Tuesday, February 01, 2000

                    Brown's promise is on
                    parade again

                    Robert Cushman
                    National Post

                    SONGS FOR A NEW WORLD
                    The Church at
                    Berkeley, 315
                    Queen St. E.,

                    One of the merits of Parade, the short-lived New York show that was
                    Livent's last book musical, was that it gave a platform to a new young
                    composer-lyricist, Jason Robert Brown. Brown was known previously
                    only for an even shorter-lived but well-noted off-Broadway piece, Songs
                    for a New World.

                    A talented and enterprising new company called Color
                    and Light gave it a 10-day showing in Toronto; it closed
                    on Saturday but should be brought back. It was a
                    promising work when new; there is now the added
                    interest that its promise has been fulfilled.
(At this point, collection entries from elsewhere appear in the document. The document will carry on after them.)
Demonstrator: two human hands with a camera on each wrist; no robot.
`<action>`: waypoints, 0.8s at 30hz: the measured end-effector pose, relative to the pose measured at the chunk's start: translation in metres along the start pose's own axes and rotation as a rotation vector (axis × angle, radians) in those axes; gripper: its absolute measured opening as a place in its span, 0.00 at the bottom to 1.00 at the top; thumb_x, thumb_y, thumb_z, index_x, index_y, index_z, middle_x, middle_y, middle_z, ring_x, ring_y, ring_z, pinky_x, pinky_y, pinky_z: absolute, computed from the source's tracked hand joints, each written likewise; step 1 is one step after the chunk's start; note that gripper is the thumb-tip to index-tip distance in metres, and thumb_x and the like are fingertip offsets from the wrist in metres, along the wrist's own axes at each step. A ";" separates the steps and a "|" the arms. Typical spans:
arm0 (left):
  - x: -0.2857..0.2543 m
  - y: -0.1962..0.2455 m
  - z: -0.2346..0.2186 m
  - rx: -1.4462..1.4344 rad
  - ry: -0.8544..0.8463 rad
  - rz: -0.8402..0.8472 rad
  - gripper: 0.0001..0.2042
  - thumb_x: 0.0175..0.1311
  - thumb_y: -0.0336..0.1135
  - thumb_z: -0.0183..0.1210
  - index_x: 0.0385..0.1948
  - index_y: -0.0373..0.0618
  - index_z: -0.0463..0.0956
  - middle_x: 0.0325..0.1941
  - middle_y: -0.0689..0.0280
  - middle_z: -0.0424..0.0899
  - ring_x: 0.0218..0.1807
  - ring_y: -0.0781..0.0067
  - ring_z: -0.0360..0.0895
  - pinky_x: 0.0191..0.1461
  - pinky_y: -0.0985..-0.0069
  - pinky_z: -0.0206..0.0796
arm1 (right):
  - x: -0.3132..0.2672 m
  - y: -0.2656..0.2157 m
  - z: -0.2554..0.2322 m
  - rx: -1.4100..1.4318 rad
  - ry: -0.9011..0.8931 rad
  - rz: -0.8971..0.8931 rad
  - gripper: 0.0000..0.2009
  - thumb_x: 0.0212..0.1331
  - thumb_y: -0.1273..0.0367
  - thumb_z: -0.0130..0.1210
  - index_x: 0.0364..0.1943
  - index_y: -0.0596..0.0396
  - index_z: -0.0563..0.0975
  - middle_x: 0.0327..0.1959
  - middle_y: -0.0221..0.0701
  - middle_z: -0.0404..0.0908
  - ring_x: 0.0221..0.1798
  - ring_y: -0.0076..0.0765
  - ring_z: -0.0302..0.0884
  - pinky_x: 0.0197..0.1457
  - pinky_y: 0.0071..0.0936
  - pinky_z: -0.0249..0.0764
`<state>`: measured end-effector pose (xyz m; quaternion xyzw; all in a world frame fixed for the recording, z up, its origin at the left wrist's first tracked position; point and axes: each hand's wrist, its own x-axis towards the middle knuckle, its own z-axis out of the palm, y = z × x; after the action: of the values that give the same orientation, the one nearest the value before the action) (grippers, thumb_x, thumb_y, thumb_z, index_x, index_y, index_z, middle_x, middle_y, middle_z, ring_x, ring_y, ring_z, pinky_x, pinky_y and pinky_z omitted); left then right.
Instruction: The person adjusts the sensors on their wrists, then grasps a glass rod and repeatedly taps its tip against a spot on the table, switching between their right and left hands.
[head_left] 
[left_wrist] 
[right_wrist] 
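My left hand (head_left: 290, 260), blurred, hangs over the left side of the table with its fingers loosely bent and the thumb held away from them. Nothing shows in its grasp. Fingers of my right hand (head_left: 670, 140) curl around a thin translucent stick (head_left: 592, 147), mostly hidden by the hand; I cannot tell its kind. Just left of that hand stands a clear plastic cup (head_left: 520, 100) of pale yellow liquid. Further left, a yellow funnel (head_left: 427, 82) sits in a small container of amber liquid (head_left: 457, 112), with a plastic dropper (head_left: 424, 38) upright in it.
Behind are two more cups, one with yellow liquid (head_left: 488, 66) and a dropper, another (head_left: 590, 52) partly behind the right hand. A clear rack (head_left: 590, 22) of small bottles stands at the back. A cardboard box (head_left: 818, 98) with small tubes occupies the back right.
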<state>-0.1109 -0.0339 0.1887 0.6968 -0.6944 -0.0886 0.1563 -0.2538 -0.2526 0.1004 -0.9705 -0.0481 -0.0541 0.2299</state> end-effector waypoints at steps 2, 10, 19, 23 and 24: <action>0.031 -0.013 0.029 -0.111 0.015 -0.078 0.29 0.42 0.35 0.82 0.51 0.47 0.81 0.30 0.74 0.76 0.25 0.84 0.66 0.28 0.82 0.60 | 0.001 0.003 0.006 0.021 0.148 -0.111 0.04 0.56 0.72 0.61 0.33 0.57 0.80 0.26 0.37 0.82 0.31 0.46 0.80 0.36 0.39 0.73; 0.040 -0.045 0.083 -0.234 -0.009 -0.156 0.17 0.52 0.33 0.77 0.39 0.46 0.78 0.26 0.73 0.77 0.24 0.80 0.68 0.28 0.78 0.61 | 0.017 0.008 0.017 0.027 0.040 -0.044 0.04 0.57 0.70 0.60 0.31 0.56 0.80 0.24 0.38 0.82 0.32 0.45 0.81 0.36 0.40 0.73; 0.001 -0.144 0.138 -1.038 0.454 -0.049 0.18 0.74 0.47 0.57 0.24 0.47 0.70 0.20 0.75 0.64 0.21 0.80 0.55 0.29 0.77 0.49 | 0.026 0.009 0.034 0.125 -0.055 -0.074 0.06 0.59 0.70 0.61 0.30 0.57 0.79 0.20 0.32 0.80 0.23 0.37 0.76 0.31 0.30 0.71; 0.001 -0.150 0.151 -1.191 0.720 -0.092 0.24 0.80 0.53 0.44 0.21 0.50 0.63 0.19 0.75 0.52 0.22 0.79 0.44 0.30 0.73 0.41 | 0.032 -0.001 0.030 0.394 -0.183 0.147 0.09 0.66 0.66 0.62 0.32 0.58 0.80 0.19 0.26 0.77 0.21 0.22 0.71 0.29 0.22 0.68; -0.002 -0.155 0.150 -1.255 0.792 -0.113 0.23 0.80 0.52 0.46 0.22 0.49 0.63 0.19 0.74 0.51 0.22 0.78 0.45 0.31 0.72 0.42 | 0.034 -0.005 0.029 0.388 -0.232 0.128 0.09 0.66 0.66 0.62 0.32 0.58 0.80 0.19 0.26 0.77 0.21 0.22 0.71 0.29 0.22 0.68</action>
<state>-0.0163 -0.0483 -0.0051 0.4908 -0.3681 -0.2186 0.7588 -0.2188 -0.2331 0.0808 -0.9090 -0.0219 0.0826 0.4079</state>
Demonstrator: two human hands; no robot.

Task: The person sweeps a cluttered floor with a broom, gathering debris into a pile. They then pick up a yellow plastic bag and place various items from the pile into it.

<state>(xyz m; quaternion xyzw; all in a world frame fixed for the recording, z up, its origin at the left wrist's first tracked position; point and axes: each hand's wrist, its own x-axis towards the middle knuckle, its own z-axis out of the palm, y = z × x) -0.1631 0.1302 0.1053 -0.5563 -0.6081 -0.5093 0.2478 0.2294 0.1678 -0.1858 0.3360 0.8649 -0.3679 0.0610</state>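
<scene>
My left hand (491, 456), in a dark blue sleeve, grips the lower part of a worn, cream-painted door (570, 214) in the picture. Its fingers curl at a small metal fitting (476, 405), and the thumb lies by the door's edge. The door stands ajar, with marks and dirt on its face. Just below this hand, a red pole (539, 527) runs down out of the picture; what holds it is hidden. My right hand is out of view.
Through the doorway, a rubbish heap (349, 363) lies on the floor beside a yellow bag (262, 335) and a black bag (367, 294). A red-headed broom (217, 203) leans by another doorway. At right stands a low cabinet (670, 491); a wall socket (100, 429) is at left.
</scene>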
                    Brown's writing was to take a great step forward in
                    Parade, partly because that musical's fable of injustice in
                    the Deep South gave him a solid narrative springboard. In
                    Songs from a New World he has to create story,
                    characters and social setting all by himself; and to do it
                    afresh, 16 times over. The show is one of those staged
                    song-cycles in which previously unperformed composers
                    show off their existing wares and try to impose a theme on

                    The masters of this form are the team of Richard Maltby
                    Jr. and David Shire, whose anthology-revues are major
                    influences here. (Their best-known show, Starting Here
                    Starting Now, actually includes a song called New World
                    Coming.) The predominant tone of the genre is optimistic
                    urban angst; characters bitch and kvetch and fall very
                    self-consciously in and out of love, but they do so to
                    bracing musical rhythms that at least suggest that life
                    might be worth living, and at the end of the evening they
                    come right out in a soaring chorale and admit it.

                    Brown's lyrics don't have the observant wit of Maltby's,
                    and his music doesn't surge like the best of Shire, but he
                    upholds that wryly intense Manhattan perspective. When
                    a character sings, I'm Not Afraid of Anything you know
                    that she is terrified of everything.

                    I suppose that musicals have always gone in for uplift, but
                    once upon a time, when audiences were told to lift up
                    their heads and shout because there was going to be a
                    great day, people took the pronouncement for granted. It
                    was just one of those things; anything went.

                    In recent decades solemnity has skyrocketed, even -- or
                    especially -- in romantic songs. Love has become less an
                    emotion than a cause. Rock, folk and country -- all simple,
                    didactic forms -- have had their effect on the younger
                    composers, and Brown certainly bears the marks. His
                    best single number here is The River Won't Flow, a sort of
                    anti-gospel song: a rant against failure that's more
                    invigorating than most odes to success.

                    The new world he contemplates seems at times to be a
                    brave psychic landscape that we might all inhabit if we
                    thought positively; at other more sobering moments it's the
                    actual United States. We start with a song about
                    Columbus, desperately praying; and even after we've
                    plunged into the present we're liable to return to the War
                    of Independence, where a potential battle widow is
                    desperately sewing flags.

                    Though I had enjoyed some of the songs on CD, I was
                    unprepared for how well they worked in the theatre. There
                    is movement here both within and between the
                    characters, and Tim Fort's staging brought it subtly but
                    forcefully home. Dancing was minimal but neat, singing
                    excellent, vocal harmonies especially rich as, in this kind
                    of small-band show, they need to be. The cast boasted
                    one of the best actress-singers in Canada in Tracy
                    Michailidis, a performer with genuine poise and presence
                    of whom I certainly want to see more. She both began and
                    ended the show by making a grave entrance carrying a
                    presumably symbolic lantern, and it seemed fitting that
                    she was the only one in the cast who got to hold a candle.

                    Sharron Matthews specialized in songs about
                    materialistic ladies who come to bad ends. She stops the
                    show with Surabaya Santa, Mrs. Claus bewailing her
                    left-alone lot after the style of Brecht and Weill; the lyric
                    isn't as witty as it should be but the idea and the
                    performance carried it.

                    The men, Thom Allison and Jason Knight, were less
                    distinctive, though Allison mustered a tingling falsetto. A
                    final word for Brown's rhymes, which are unshowily good,
                    and nail his points down. Here at least he's a
                    traditionalist, and in the best way.